As students search for that perfect Valentine, some turn to LikeALittle, an open online forum for individuals to anonymously express affections about prospective love interests spotted in lecture halls, restaurants, the library and other public areas.

Much like Craigslist’s “missed connections” section, LikeALittle allows users to post about strangers they may have seen or interacted with in the hopes of tracking down that special someone. The site tailors its service to specific college campuses so students can connect with peers roaming popular areas, with locales at UCSB ranging from Davidson Library to the local liquor stores.

Fourth-year geography major Michael Ford said the platform narrows the playing field and allows users to search for those elusive strangers more easily than on other popular sites.

“It’s sort of like a venting machine to get this sort of thing out,” Ford said. “There’s a slightly greater potential of two people meeting up than on Craigslist — there are only so many people [at UCSB].”

However, some find the anonymity of LikeALittle to be less helpful in making a love connection. Fourth-year global studies major Sarah Sloat said although she relates to the site more easily than with Craigslist’s “missed connections,” she doubts its effectiveness in attracting a potential mate.

“Personally, what would be attractive is if someone came up to me in person and said something,” Sloat said. “Saying that you like someone on the Internet isn’t an attractive thing to do.”

Some students, such as third-year Asian American studies and communication major David Hoang, simply find the highly specific details and romantic forwardness of the posts amusing.
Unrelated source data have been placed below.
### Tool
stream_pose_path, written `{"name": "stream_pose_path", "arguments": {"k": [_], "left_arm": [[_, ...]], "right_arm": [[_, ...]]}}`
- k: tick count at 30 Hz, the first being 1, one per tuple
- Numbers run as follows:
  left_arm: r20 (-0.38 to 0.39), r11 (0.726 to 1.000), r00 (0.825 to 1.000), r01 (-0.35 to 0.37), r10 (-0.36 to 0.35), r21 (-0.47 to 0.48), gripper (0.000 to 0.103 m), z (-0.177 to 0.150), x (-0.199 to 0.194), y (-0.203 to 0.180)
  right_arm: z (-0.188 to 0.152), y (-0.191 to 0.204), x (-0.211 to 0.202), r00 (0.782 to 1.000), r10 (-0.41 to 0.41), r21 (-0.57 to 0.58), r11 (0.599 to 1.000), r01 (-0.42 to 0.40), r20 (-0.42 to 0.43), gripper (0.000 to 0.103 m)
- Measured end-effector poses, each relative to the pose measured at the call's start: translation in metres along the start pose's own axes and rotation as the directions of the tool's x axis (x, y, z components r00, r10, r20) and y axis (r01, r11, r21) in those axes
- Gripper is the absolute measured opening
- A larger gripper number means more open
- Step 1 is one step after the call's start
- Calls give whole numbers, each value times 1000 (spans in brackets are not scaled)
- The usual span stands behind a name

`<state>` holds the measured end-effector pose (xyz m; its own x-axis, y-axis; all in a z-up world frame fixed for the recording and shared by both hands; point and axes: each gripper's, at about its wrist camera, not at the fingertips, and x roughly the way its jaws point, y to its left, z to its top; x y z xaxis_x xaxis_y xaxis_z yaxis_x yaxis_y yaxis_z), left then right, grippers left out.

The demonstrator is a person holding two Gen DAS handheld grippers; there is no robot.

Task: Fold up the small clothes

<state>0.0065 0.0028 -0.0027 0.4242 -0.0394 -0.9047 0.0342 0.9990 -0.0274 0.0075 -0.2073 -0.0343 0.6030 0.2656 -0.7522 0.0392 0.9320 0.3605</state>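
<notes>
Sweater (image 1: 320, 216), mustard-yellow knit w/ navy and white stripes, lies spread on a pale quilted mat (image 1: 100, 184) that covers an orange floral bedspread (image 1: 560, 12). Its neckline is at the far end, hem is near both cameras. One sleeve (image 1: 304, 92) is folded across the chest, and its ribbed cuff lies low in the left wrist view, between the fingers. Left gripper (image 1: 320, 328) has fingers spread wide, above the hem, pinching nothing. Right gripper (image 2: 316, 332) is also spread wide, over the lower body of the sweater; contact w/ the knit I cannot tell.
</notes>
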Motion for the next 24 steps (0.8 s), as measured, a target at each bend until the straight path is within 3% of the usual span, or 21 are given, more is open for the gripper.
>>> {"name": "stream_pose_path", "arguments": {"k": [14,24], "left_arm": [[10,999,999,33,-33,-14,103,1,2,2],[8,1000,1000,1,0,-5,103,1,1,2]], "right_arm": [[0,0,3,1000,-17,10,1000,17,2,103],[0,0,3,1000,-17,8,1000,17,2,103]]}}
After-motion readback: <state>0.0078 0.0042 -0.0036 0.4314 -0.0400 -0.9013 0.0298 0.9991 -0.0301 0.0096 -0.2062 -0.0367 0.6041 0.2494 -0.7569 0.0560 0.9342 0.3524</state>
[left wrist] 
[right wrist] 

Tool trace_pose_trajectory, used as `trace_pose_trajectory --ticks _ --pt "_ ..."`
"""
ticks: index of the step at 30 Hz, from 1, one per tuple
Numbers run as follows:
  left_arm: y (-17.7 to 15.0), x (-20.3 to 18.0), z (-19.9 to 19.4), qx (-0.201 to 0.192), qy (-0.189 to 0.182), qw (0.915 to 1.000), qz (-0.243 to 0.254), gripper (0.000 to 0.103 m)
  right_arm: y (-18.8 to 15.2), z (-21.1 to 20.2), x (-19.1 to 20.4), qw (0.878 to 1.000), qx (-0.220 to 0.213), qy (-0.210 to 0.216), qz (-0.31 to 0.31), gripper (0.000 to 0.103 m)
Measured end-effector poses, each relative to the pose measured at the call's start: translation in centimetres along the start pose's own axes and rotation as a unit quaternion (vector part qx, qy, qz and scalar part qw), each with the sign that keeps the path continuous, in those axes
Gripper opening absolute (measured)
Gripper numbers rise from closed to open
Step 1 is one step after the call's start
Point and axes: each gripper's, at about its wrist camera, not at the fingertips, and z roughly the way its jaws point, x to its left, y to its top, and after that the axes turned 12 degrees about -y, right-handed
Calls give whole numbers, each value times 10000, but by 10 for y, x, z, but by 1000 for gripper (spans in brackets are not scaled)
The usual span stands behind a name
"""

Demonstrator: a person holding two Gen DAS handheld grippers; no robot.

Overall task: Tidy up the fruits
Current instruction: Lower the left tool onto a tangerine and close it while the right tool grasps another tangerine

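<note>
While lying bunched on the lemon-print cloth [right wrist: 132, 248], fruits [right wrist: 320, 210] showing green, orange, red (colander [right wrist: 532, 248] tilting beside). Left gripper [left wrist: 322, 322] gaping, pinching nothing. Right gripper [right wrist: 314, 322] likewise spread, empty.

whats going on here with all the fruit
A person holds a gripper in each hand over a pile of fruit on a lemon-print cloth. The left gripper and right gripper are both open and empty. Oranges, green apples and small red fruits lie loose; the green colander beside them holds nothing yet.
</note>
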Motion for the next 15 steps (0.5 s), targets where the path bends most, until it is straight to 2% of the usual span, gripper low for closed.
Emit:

“It’s entertaining to look at — there’s some funny stuff,” Hoang said. “I think some people are serious. It’s a fun way to keep it anonymous and other users help you out because they may know the person.”

Contrastingly, fourth-year political science major Kristin Goldsworthy said she is concerned the site could foster unsafe activity.

“I personally would be creeped out,” Goldsworthy said. “It reminds me of the Craigslist killer — you don’t know who’s on there.”

According to Goldsworthy, the website can’t take the place of an old-fashioned face-to-face interaction with a secret admirer.

“If there’s someone you really want to talk to, just go up and talk to them,” Goldsworthy said. “If they’re in your class, it makes a lot more sense to just go talk to them because you’re going to see them every day and if you put a missed connection thing online … it’s actually kind of creepy that you didn’t just go up and talk to them.”